Potential pros and cons of dropshipping
Possible benefits of dropshipping include:
- Overhead costs: Since you don’t store or ship the products, dropshipping has the potential to lower overhead costs, such as maintaining a storage facility or sending products to customers.
- Starting costs: Entrepreneurs looking to start a business with minimal investment may turn to dropshipping as they don’t need to invest in facilities or resources to process orders.
- Reduced risk: Since you don’t have to pay for inventory, there’s less risk of losing money due to lost merchandise or over-ordering products.
- Multi-channel selling: You can use dropshipping for your business while selling on your own domain, through a store like Amazon, or social media channels —or all of the above.
- Operating location: Dropshipping allows you to fulfill orders regardless of your operating location, opening up a possibility to work from anywhere.
- Scalability: Leveraging suppliers can make it feasible to accept more orders without increasing the inventory you store, package, and ship.

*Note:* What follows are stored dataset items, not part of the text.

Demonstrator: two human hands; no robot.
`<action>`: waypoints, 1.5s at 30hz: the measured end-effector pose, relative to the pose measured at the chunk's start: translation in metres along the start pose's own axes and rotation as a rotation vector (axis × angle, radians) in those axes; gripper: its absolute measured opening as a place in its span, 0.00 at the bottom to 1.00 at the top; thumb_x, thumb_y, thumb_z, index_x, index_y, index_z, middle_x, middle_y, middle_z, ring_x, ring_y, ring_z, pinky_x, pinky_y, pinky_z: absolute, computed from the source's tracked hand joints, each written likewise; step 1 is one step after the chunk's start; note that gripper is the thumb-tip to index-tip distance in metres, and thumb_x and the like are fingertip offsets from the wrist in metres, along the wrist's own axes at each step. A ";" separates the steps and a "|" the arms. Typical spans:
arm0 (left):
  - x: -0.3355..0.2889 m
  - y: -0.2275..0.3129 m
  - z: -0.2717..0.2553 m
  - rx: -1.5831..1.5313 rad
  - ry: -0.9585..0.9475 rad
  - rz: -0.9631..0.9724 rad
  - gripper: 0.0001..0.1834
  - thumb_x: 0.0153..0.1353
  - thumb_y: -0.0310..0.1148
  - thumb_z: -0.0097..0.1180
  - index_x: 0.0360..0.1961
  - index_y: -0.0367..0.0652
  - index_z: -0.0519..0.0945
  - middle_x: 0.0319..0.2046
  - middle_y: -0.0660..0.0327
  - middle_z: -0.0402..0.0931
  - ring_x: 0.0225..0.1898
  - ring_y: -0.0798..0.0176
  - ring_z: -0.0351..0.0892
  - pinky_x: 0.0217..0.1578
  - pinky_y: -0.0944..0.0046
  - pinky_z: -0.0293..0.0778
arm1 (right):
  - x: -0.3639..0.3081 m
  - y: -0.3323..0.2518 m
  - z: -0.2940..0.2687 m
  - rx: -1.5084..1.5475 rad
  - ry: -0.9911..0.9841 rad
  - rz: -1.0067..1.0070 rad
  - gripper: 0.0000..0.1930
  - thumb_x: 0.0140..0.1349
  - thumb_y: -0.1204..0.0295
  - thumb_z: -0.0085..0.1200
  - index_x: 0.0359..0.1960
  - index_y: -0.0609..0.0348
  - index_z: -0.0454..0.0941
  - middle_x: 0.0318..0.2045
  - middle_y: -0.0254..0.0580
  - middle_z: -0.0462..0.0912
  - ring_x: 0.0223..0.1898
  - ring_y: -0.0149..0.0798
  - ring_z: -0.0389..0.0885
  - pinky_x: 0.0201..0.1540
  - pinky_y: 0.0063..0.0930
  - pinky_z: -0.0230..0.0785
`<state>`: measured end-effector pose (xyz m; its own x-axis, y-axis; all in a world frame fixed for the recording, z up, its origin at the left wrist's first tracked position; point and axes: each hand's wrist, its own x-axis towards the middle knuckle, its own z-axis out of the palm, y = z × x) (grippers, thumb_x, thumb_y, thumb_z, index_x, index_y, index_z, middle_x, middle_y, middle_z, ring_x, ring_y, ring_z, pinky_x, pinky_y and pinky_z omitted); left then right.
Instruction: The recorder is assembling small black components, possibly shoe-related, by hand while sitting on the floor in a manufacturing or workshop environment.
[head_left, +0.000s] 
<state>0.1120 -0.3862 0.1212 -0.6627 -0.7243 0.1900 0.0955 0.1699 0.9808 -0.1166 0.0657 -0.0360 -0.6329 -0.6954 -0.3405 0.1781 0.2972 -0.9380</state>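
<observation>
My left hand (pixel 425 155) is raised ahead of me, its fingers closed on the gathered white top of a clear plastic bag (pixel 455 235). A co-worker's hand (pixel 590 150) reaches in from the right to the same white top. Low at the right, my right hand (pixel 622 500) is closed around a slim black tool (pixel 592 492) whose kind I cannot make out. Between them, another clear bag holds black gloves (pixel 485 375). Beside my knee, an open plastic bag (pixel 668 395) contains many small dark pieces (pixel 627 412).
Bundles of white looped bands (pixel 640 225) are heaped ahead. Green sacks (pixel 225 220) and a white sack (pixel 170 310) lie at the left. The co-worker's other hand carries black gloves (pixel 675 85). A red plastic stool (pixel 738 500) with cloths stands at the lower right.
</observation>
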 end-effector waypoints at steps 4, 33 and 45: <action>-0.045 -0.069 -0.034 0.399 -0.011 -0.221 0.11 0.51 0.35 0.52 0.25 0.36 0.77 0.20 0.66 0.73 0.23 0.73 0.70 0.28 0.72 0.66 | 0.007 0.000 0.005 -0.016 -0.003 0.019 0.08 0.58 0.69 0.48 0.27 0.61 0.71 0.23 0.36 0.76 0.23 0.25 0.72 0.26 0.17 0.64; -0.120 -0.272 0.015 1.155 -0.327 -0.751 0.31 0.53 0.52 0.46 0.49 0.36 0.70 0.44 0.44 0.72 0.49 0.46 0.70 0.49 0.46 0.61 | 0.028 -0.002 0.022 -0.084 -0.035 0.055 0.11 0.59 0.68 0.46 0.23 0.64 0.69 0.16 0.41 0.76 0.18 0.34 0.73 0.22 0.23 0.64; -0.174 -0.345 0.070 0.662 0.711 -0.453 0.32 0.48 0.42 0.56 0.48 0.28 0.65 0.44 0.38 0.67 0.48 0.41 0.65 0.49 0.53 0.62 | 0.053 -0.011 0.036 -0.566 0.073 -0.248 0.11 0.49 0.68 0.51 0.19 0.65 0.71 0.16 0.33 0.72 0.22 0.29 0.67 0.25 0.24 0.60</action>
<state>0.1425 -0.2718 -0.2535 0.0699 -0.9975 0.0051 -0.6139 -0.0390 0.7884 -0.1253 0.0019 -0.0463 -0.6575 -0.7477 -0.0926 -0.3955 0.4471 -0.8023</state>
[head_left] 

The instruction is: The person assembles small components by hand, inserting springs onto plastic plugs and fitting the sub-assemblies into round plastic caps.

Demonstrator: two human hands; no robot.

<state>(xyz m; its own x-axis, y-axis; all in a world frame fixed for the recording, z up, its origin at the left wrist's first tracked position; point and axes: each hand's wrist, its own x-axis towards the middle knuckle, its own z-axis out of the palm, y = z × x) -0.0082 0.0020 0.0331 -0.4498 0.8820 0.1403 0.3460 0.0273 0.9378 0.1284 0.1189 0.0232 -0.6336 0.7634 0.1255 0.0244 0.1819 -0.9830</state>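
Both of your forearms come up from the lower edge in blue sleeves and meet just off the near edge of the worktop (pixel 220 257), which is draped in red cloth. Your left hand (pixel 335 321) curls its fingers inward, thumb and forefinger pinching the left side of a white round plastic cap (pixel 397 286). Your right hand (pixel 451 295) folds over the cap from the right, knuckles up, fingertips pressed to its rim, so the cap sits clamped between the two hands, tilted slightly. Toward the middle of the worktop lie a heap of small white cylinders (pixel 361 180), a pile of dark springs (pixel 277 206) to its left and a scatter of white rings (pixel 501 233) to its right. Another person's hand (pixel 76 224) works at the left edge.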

- Wide variety of products: Depending on your agreement, there may be no need to pre-purchase inventory, so you can sell a broad range of items and increase your earning potential.
- Flexibility: Not sure what goods to sell? Dropshipping allows you to test different goods to see what sells best, without worrying about losing your investment.
- Competition: Given the low cost and investment to get started, dropshipping is a highly competitive field.
- Product quality: Dropshipping reduces your involvement in the order fulfillment process, curtailing your ability to monitor and guarantee product quality.
- Branding: Because the products you sell may not be unique or distinguishable from similar offerings by other sellers, you could have trouble differentiating your offering.
- Profit margins: Little to no product differentiators means your business may end up competing more aggressively on price. Selling at low prices can eat up your profit margin.
- Fulfillment timeline: When a dropshipping service handles the fulfillment process, you do not have control over order selection, packaging, and shipment.
- Inventory management: Up-to-the-minute updates on what is available in stock may not be possible. If a customer places an order only to find the product is out of stock, this poor experience can discourage future orders and damage your brand.
- Range of offers: Because you don’t handle order fulfillment, you may be limited in the special offers and promotions you can run, such as bundling or free shipping.
- Supplier errors: Low-quality dropshippers may make mistakes when fulfilling customer orders. This could lead to botched orders, low-end packing, and missing items.
- Complex customer service: With dropshipping, you’re still responsible for your reputation and keeping customers happy. If things go wrong with the fulfillment process, managing customer support might be up to you.